Only lines with the string "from" are wanted. Pull them out of the data.

DATA SECTION >>
··········

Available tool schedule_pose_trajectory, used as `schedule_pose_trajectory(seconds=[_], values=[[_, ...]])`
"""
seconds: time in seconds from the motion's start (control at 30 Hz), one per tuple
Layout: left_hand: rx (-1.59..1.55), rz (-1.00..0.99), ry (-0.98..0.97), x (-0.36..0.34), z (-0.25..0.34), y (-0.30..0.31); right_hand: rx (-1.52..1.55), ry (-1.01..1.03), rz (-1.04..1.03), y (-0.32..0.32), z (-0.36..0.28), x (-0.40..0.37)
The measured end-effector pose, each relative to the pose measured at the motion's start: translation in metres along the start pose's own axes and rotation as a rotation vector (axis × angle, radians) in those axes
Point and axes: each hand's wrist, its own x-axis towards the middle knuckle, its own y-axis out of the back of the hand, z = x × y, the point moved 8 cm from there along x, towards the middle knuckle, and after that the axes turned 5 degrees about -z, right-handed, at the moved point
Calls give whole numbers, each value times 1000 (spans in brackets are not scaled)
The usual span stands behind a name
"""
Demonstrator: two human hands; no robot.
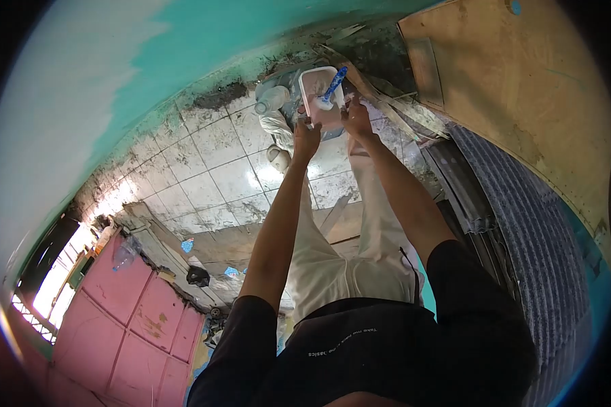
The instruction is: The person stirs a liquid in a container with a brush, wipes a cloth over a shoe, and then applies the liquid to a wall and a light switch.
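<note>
Wall in teal and white curves past the far end, and tiled floor runs wide off to the left, so that's the roomier side. Over on the right it's tight: wooden strips just beyond the right hand, a big wood panel past those, corrugated sheets flanking the right arm. And here's the white-rimmed tray, right ahead at the fingertips! Left hand pinches its near left corner, right hand grips the right side near the same end; both narrow, both holding it, though whether it's off the floor I can't tell. Blue-handled brush slants inside, white head nearer the hands, handle crossing the far right corner.
</note>
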Motion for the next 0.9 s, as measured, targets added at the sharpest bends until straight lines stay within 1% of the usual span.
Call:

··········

COMPLETED TASK >>
seconds: time in seconds from the motion's start (control at 30 Hz), one per tuple
Point and axes: each hand's wrist, its own x-axis towards the middle knuckle, its own y-axis out of the back of the hand, z = x × y, the point moved 8 cm from there along x, towards the middle knuckle, and after that the axes turned 5 degrees about -z, right-handed, at the moved point

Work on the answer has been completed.